機械翻訳の質の向上によって翻訳の仕事がなくなると言い切る人たち(たいてい翻訳者ではない)もいますし、なくなることはなくても減少するのではないかと心配する人もいます。
私もすこしは心配する気持ちがありますが、機械翻訳の品質を確認する限り、翻訳に人間がまったく関与しなくて済む未来というのは現時点ではどうしても思い描けません。
機械翻訳の精度が完ぺきではない
機械翻訳によって翻訳者の仕事がなくなるということが実際に起こるとしたら、それは機械翻訳の品質が人間のレビューアーも不要なくらいに完ぺきになるということですが、実務をとおして機械翻訳の精度が毎年上がっているとは感じられないので、それは無理なのではないかと思います。

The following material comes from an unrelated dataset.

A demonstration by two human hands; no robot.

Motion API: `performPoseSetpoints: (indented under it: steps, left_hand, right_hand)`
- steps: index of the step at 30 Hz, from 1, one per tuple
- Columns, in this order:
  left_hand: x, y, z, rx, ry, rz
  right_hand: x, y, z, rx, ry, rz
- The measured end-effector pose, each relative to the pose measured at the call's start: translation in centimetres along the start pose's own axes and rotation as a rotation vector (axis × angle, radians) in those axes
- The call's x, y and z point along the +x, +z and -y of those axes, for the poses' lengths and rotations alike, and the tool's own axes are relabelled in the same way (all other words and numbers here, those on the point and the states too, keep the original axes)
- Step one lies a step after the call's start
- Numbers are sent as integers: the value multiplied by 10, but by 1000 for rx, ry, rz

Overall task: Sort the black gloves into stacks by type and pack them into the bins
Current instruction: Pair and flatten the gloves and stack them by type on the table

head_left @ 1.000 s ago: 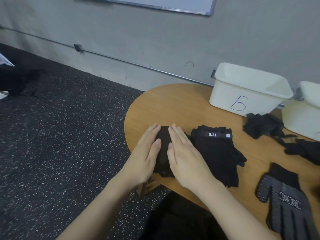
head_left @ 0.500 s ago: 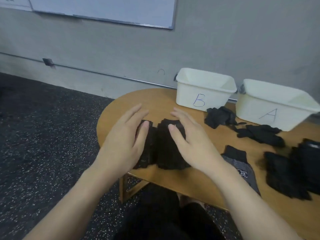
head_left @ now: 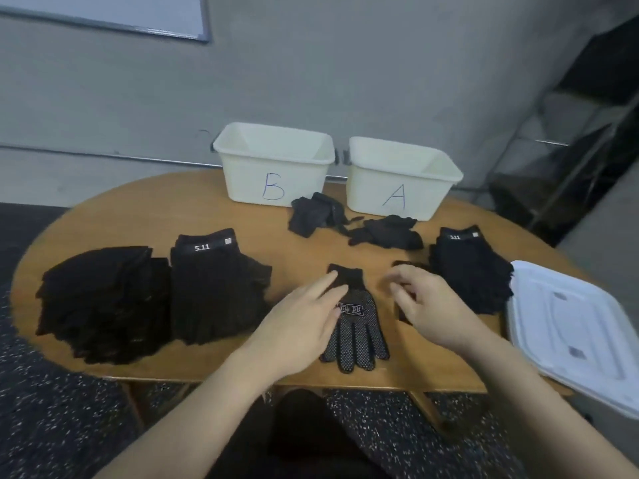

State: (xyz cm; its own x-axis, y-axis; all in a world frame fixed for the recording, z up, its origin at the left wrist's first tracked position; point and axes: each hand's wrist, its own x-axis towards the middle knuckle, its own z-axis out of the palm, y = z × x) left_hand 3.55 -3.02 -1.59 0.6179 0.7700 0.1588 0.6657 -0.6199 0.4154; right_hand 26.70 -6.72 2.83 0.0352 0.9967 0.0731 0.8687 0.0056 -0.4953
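A dotted-palm black glove [head_left: 358, 328] lies flat near the table's front edge. My left hand [head_left: 301, 319] lies with straight fingers over its left side and cuff. My right hand [head_left: 428, 305], fingers loosely curled, hovers just right of it above a dark glove piece [head_left: 403, 314], holding nothing I can see. At the left sit a stack of plain black gloves [head_left: 103, 299] and a stack of 5.11 gloves [head_left: 214, 288]. Another 5.11 stack [head_left: 470, 267] sits at the right. Two crumpled glove piles [head_left: 316, 214] [head_left: 387, 233] lie before bin B [head_left: 273, 164] and bin A [head_left: 401, 178].
The oval wooden table [head_left: 297, 247] stands against a grey wall. A white plastic lid [head_left: 574, 326] covers a container at the table's right end. A dark metal shelf rack [head_left: 574, 133] stands at the far right. Speckled black floor surrounds the table.
My view swung right. Both hands left the stacks at the left and moved right to the dotted glove, the right one going beyond it.
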Motion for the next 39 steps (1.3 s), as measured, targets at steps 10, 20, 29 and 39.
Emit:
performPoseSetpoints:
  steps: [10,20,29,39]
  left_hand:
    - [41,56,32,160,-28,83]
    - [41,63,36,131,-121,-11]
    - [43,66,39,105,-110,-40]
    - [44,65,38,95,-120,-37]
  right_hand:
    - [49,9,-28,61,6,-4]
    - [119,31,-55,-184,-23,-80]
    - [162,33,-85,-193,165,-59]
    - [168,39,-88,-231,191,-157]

私はMTPEは基本引き受けないですが、MTが参考として表示されていることがよくあるので品質は確認しています。
機械翻訳が正しいこともありますが、意外なところで間違えたり、訳抜けしたり、めちゃくちゃな文字列が表示されていたりということがずっと繰り返されており、あまり精度が向上しているとは感じていません。
「意味は通じるけどなんかその言い方はおかしい」という日本語がよく混ざっていて読んでいるとイライラします。

訳しにくい部分が不自然な日本語になる
特に訳すのが難しい箇所というのが原文のどこかに必ず混ざっています。腕のいい翻訳者はここを見事に訳していて、レビューの仕事をしていて発見すると拍手を送りたくなってきます。
機械翻訳も、こういうところをうまく訳してくれたらいいですがたいていの場合とても不自然になっています。その不自然な日本語が最初に目に入ってくると、どうしても思考の邪魔になるんですよね…。最初から原文だけ見て訳したほうがうまくいくはずです。
絶妙なバランスのとれた訳文にできない
絶妙なバランスのとれた訳文…つまり、原文の意味が保持されていて、読んでいて苦しくなく、分野や読み手、文化に合った日本語が使われている訳文を私は目指しています。
少なくとも私が定期的に受注しているマーケティングの分野では、機械だと満足のいく訳文を作成できません。
複数の意味にとれる箇所がある
原文の中で複数の意味にとれる箇所に遭遇することがあります。
調査をして、ひとつの訳に絞れることもあるのですが、どれだけ調査をしても複数の訳し方ができてしまうという場合があります。
そういったときに、人間による翻訳であれば担当した翻訳者が申し送り事項としてその旨を伝えたり、それぞれの訳について説明したりできるのですが、機械翻訳だとそのようなことはできません。